During today’s Barrett News Media Summit in Nashville, Barrett Media President Jason Barrett announced plans for the company’s next sports media conference. The 2024 BSM Summit, the Sports Media industry’s premiere annual conference for broadcasting professionals, is returning to New York City. The Summit will take place on Wednesday, March 13th and Thursday, March 14th, 2024, at the Ailey Citigroup Theater, 405 W. 55th Street, New York, NY. This will be the company’s sixth BSM Summit and the third time the popular destination event for sports broadcasters originates from the big apple.

Tickets to the 2024 BSM Summit in New York will go on sale on Monday, October 16, 2023, on the event website: The full lineup of speakers, panels, and special events will be announced later this year.

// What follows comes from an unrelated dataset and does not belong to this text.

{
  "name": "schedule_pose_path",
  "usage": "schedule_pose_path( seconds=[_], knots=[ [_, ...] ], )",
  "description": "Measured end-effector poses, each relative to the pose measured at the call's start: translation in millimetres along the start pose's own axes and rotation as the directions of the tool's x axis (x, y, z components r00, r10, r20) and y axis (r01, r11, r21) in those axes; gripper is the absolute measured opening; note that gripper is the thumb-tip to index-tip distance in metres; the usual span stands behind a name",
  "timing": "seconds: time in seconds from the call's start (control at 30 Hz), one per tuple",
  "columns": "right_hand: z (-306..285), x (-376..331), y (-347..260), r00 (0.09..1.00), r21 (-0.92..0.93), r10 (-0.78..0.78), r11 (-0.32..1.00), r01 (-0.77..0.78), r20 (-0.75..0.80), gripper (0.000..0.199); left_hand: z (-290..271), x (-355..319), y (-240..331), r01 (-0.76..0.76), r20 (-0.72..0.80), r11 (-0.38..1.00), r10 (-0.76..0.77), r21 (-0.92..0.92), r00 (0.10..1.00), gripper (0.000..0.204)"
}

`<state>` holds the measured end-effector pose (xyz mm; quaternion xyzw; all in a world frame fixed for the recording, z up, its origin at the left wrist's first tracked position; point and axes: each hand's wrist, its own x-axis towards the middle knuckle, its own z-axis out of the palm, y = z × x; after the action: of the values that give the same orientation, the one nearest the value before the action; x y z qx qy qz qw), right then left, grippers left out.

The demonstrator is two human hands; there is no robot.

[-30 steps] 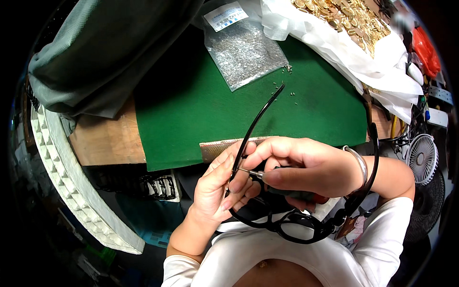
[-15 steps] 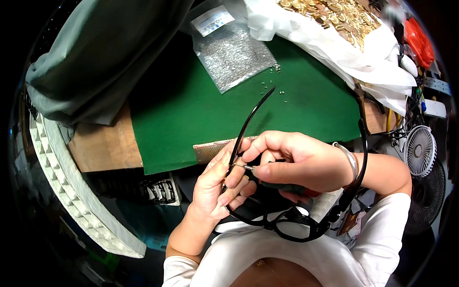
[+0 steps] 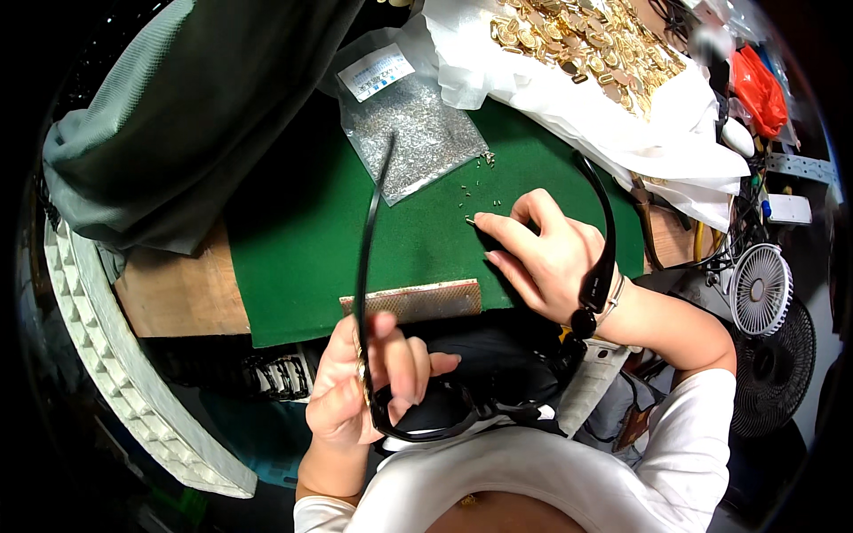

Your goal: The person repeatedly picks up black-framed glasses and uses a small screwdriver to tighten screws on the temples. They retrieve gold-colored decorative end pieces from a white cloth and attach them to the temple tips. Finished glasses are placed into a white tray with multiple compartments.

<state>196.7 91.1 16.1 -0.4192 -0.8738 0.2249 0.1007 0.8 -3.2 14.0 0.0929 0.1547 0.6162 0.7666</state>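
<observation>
A black eyeglasses frame [image 3: 431, 435] hangs tilted in front of my chest, with its temple arms pointing away from me. My left hand [image 3: 369, 382] grips it at the left hinge, where a small gold-coloured strip shows on the temple. My right hand [image 3: 555, 258] is over the green mat, its index finger stretched to a tiny metal screw [image 3: 470, 219] and its thumb apart from that finger. The right temple passes in front of my right wrist. Several tiny screws [image 3: 496, 202] lie loose beyond the fingertip. Whether anything sits in the right palm is hidden.
The green mat [image 3: 293, 284] holds a clear bag of small metal pieces [image 3: 413, 133] and a ridged metal strip [image 3: 426, 300] at its near edge. Gold-coloured parts [image 3: 595, 44] fill a white-lined container at far right. Dark cloth [image 3: 204, 115] lies left; a white fan [image 3: 761, 289] stands right.
My right hand has left the glasses hinge and reached forward onto the mat. The thin metal-shafted tool it held is out of sight. My left hand has lowered and turned the glasses.
</observation>
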Motion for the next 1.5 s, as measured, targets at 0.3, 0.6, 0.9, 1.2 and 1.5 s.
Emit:
schedule_pose_path(
  seconds=[0.3,0.6,0.9,1.2,1.5],
  knots=[
    [5.5,-3.7,-3.6,0.994,-0.064,0.054,0.996,-0.06,-0.095,0.03,-9.1,-5.6,4.4,0.041,-0.037,0.981,-0.049,-0.191,0.998,0.038],
    [6.1,-3.7,-5.8,0.998,-0.22,0.047,0.974,-0.056,-0.046,0.035,-6.0,7.6,-3.3,0.161,-0.105,0.952,-0.193,-0.259,0.976,0.041],
    [-18.0,7.8,-23.0,0.84,0.685,-0.031,0.595,-0.42,0.542,0.022,-13.3,4.8,-2.3,0.202,-0.181,0.892,-0.294,-0.404,0.938,0.041],
    [-23.7,21.0,-41.6,0.609,0.625,-0.197,0.024,-0.78,0.768,0.021,-18.3,0.9,-7.4,0.267,-0.203,0.903,-0.347,-0.338,0.916,0.039],
    [-22.4,17.9,-42.9,0.533,0.517,-0.149,-0.136,-0.845,0.833,0.028,-13.4,5.1,-11.6,0.238,-0.279,0.936,-0.308,-0.259,0.91,0.039]
  ],
)
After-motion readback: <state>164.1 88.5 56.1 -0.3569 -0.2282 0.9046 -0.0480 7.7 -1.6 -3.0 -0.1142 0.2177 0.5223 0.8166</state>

Prior all-star speakers at the BSM Summit have included industry executives Jimmy Pitaro of ESPN, Eric Shanks of FOX Sports, Meadowlark Media’s John Skipper, and Barstool Sports’ Erika Ayers Badan, popular on-air personalities Pat McAfee, Mina Kimes and Paul Finebaum of ESPN, Colin Cowherd, Joy Taylor, Jay Glazer, and Craig Carton of FOX Sports, Al Michaels of Amazon Prime Video, Jim Rome of CBS Sports, WWE’s Shawn Michaels, and Sports Radio icons Mike Francesa and Chris ‘Mad Dog’ Russo, best known as ‘Mike and The Mad Dog’, plus Sports Radio’s sharpest programming minds including Spike Eskin of WFAN, Jimmy Powers of 97.1 The Ticket, FOX Sports Radio’s Don Martin and Scott Shapiro, Cumulus Media and Westwood One’s Bruce Gilbert, 670 The Score and BetQL’s Mitch Rosen, and many more.

Jason Barrett, President, Barrett Media, said: “What started as a small gathering in Chicago in 2018 has blossomed into one of sports media’s most fun, insightful, and professionally beneficial events. We pour our heart and soul into this show to help industry professionals stay in tune with where the industry is going, and to unite and celebrate folks who help make the Sports Media business one of the best, most passionate, and professionally important spaces in all of media.”

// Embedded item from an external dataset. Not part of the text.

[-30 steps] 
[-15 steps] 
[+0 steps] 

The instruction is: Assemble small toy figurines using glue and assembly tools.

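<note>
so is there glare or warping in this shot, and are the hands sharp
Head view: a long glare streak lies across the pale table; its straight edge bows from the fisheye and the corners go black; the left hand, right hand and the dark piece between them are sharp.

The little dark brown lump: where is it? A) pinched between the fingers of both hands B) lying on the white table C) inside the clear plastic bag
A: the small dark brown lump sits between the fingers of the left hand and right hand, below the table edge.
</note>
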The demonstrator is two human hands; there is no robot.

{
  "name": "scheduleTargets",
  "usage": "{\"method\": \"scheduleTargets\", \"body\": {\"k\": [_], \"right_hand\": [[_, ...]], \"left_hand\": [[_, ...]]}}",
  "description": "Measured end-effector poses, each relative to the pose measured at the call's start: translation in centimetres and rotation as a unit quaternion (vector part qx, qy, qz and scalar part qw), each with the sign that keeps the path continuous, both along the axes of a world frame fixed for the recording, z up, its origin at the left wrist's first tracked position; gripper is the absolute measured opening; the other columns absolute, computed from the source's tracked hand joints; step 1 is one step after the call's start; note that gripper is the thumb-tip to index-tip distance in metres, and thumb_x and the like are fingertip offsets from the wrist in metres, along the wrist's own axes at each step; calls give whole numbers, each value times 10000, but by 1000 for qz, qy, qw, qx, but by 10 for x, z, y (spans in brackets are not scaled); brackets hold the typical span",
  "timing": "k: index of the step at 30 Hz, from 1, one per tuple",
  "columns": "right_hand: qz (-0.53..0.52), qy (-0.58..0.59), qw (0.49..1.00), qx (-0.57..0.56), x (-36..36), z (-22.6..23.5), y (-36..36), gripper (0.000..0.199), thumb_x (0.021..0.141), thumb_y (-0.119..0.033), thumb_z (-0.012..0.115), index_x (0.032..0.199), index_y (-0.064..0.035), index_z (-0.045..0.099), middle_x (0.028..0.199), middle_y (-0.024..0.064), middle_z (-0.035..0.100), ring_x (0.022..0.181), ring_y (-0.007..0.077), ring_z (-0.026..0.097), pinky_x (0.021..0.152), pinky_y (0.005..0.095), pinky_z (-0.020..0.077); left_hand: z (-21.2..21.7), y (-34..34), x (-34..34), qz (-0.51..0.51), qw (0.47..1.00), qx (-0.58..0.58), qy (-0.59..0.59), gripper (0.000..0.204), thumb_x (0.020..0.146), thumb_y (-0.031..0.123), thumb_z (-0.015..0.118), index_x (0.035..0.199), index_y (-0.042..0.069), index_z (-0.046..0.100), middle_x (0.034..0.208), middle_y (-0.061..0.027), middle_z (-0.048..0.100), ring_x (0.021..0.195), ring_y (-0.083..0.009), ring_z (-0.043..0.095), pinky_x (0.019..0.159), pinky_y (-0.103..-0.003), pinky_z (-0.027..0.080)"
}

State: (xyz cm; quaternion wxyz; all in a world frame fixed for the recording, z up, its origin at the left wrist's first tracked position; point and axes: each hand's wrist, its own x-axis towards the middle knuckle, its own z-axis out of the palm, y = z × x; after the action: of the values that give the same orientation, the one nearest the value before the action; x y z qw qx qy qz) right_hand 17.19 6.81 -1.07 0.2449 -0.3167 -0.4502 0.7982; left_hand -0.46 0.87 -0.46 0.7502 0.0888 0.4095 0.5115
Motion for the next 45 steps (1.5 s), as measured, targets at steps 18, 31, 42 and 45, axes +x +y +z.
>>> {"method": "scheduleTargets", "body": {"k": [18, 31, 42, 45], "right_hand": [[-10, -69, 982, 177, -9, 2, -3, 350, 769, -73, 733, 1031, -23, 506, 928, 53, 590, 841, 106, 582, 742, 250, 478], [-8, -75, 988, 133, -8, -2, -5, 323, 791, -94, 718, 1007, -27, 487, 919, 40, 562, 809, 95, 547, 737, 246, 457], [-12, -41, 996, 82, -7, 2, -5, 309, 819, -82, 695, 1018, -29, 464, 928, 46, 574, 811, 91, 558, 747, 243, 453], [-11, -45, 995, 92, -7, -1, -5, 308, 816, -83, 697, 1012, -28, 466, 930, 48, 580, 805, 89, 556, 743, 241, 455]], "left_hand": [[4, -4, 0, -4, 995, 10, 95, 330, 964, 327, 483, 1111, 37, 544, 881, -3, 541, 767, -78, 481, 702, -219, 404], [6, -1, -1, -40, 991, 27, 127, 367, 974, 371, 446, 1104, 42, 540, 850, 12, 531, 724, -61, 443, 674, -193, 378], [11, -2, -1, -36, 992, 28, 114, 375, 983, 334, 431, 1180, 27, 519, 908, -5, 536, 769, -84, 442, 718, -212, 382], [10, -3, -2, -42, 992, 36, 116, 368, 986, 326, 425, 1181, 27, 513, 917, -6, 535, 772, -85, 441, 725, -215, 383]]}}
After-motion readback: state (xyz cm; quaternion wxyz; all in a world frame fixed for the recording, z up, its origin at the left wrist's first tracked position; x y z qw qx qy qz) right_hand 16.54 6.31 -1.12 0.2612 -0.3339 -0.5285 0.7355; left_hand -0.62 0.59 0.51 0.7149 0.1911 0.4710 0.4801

Barrett noted: “I’m excited to return to NYC and operate on the large stage at the Ailey Citigroup Theater, treating our attendees to the best-in-class speakers and presentations they’ve become accustomed to seeing and interacting with at our shows. Last year’s BSM Summit in Los Angeles delivered a homerun, and I’m eager to see if NYC can help us raise the bar again when we return to the Big Apple for a third time in March 2024.”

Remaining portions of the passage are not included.